Eli Lilly Spends Billions on Acquisitions to Build Non-Opioid Pain Relief Portfolio, Directly Challenging Vertex's First-Mover Advantage

Alina Collins
Published 2026-06-20About 6 min read

Eli Lilly has acquired SiteOne and 4E Therapeutics in quick succession, spending billions to enter the non-opioid pain market and take on Vertex, which already has an approved product on the market — turning a one-player race into a head-to-head contest between two pharma giants.

01

Why did Lilly buy two companies back-to-back?

Last year Lilly acquired SiteOne Therapeutics for up to $1 billion (including milestones), gaining chronic-pain candidate STC-004.
It then acquired 4E Therapeutics at an undisclosed price; core asset 4ET1103 showed a clean safety profile in Phase 1.
This means → Lilly wants a third growth pillar beyond weight-loss and diabetes — non-opioid pain.

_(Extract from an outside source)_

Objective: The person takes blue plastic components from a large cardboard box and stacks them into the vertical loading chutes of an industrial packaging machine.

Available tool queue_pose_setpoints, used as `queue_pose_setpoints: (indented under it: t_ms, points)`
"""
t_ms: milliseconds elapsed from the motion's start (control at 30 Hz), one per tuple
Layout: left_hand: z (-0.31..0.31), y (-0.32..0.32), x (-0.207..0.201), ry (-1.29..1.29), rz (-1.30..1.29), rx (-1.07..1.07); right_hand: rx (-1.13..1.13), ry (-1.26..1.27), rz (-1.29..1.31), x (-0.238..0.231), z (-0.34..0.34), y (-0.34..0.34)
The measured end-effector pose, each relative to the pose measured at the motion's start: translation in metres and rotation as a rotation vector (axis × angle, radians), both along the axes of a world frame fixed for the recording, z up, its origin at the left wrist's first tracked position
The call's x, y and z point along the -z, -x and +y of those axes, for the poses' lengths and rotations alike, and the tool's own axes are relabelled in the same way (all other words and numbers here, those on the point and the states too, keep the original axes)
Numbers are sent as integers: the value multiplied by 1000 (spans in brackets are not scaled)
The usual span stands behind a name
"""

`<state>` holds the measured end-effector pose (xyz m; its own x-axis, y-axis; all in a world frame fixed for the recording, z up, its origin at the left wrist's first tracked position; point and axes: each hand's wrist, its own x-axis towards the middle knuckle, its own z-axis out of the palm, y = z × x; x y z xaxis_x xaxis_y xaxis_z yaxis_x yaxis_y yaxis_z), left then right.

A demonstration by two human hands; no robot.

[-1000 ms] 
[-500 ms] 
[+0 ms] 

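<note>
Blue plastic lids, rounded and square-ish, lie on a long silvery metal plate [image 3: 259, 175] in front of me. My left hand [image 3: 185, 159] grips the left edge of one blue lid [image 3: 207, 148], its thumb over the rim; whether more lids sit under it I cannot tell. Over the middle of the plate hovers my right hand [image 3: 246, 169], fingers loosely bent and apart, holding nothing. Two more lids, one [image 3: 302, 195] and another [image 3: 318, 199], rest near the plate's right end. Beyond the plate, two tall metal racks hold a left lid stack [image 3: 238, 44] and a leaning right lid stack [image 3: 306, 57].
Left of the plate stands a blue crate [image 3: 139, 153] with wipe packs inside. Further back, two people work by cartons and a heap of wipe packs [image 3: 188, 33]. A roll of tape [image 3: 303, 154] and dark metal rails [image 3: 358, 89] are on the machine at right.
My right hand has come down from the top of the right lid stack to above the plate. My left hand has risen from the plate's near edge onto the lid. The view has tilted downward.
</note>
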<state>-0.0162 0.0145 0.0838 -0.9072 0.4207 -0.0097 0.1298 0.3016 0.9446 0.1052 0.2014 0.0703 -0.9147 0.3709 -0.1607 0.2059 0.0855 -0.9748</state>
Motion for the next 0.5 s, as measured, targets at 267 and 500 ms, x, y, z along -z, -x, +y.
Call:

Both deals point to the same strategic intent.
02

What gives Vertex the lead?

Vertex's painkiller Journavx won FDA approval last year — the first oral non-opioid pain-signal inhibitor cleared for moderate-to-severe acute pain.
In plain terms = the drug's core selling point is "pain relief without addiction risk," and Journavx is the first to clear the regulatory bar.
Vertex is also expanding Journavx's label into diabetic peripheral neuropathy (DPN) and has a second candidate, VX-993, in Phase 2 for DPN.
03

Can Lilly catch up?

Lilly's pipeline is still at an early stage — years away from a marketed product.
But Lilly has staged a similar comeback before: Zepbound was approved more than two years after rival Wegovy, yet eventually overtook it in market share.
This means → first-mover advantage is not decisive. The key variable is whether later clinical data prove superior — and that readout is still years away.
04

Is this market big enough for two winners?

Vertex estimates roughly 80 million acute-pain patients across North America and Europe, with millions more in segments like DPN.
In plain terms = the market is large enough to support more than one winner.
Whether Lilly can replicate its weight-loss reversal depends on its pipeline outperforming Vertex's already-approved product on efficacy — an assumption that remains unproven.

Content is for reference only, not financial advice.